• _YOUR OBJECTIVE_
The answer must be every line from the listing that holds the string "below".

Content starts

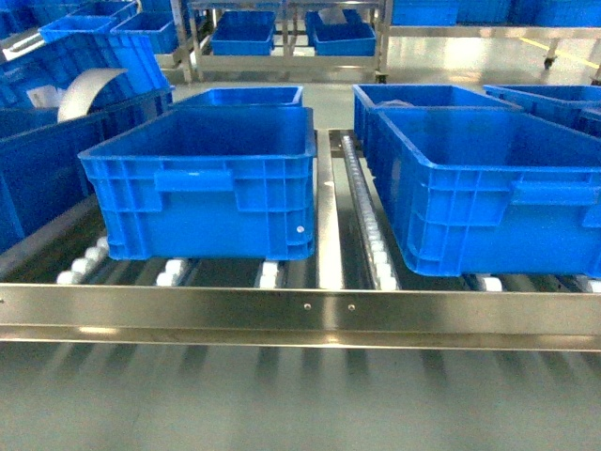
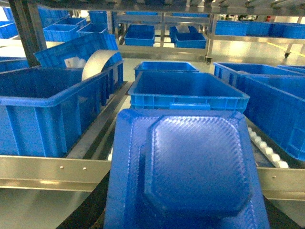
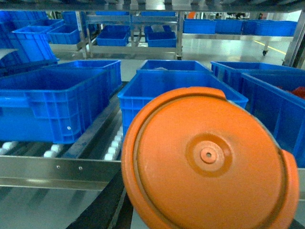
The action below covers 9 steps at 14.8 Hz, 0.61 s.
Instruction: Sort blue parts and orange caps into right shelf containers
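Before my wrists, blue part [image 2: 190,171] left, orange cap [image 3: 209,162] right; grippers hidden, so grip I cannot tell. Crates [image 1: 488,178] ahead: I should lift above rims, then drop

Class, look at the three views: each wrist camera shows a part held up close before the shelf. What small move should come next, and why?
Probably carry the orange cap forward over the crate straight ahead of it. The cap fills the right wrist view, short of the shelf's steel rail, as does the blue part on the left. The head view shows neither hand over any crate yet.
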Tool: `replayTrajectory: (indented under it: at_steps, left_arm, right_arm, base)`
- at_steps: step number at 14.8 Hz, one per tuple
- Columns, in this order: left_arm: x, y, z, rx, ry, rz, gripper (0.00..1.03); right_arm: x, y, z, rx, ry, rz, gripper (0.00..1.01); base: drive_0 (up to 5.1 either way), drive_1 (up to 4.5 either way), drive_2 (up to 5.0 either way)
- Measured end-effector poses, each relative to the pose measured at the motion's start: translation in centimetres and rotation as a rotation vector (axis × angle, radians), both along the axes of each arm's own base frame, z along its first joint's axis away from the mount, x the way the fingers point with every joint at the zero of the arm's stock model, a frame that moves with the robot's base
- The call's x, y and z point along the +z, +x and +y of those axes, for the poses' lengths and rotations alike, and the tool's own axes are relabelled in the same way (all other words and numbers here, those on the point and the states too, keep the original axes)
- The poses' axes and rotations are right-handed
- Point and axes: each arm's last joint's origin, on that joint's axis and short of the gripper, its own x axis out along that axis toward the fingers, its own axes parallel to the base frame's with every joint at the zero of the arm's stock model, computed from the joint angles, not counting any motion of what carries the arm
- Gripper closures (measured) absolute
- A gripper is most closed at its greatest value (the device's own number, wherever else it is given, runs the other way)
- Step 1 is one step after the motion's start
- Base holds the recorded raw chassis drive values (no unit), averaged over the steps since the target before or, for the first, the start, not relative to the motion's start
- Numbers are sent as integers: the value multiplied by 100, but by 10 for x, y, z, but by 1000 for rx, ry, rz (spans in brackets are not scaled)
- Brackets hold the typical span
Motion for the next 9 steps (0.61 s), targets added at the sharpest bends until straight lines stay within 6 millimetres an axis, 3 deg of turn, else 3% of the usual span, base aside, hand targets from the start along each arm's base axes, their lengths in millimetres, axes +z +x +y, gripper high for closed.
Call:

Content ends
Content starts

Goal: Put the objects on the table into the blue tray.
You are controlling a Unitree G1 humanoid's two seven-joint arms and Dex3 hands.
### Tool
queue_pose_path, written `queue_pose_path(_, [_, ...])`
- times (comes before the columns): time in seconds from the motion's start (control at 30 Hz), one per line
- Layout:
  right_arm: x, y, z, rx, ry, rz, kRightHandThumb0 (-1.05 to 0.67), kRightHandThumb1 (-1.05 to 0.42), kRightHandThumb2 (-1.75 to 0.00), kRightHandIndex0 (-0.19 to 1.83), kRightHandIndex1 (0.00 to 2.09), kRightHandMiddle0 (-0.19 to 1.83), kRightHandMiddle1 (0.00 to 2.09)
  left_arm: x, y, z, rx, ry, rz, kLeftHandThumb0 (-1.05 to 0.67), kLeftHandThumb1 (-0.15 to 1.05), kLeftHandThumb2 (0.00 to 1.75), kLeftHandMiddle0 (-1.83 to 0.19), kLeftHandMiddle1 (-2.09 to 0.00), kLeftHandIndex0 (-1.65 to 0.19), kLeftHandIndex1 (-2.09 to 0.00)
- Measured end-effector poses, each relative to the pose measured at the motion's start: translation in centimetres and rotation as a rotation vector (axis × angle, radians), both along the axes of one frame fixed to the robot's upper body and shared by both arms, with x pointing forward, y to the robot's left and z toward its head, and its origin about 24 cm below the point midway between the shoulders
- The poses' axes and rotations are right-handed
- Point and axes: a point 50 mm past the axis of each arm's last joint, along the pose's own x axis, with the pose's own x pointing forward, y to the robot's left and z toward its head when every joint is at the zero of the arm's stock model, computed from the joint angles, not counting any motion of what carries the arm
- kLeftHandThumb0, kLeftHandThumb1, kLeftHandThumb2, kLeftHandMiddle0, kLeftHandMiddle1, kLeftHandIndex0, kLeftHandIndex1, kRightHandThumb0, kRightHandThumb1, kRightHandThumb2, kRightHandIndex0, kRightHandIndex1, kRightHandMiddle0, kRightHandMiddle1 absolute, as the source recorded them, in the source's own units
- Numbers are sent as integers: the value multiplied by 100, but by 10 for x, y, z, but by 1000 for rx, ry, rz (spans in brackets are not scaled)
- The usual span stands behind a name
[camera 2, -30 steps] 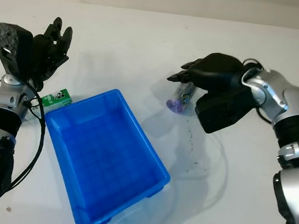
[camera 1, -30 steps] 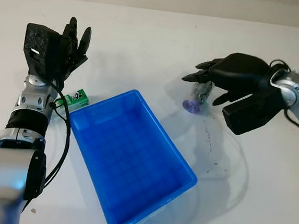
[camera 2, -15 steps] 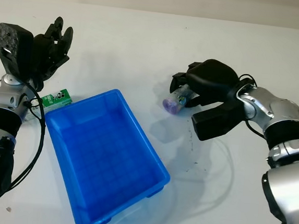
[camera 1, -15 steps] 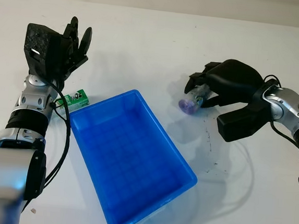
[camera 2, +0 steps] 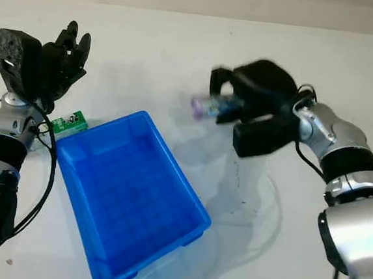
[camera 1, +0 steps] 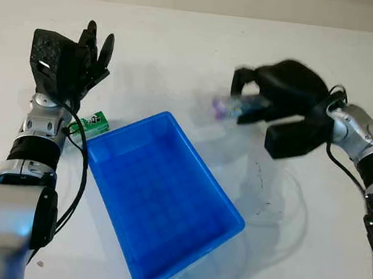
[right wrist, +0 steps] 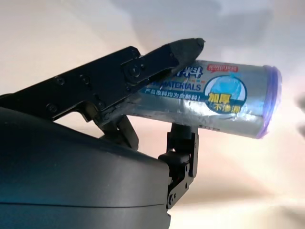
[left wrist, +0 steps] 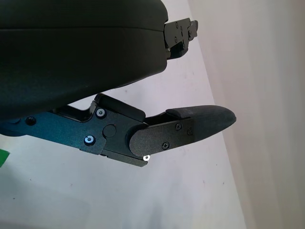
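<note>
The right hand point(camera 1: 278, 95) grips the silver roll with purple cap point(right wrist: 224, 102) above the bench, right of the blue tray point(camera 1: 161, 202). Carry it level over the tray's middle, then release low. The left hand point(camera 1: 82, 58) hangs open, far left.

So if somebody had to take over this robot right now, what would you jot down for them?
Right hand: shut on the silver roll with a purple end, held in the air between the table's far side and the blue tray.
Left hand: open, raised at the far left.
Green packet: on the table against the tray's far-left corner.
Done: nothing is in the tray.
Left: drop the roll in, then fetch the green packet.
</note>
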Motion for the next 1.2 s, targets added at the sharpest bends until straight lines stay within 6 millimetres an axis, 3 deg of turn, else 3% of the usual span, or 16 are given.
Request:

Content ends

• _ANSWER TO THIS TASK_
The action below covers 9 steps at 14.8 Hz, 0.61 s.
- Measured end-effector poses, each relative to the pose measured at the motion's start: translation in centimetres and rotation as a rotation vector (axis × angle, radians), both along the axes of one frame fixed to the robot's upper body and shared by both arms, with x pointing forward, y to the robot's left and z toward its head, and its origin about 24 cm below the point midway between the shoulders

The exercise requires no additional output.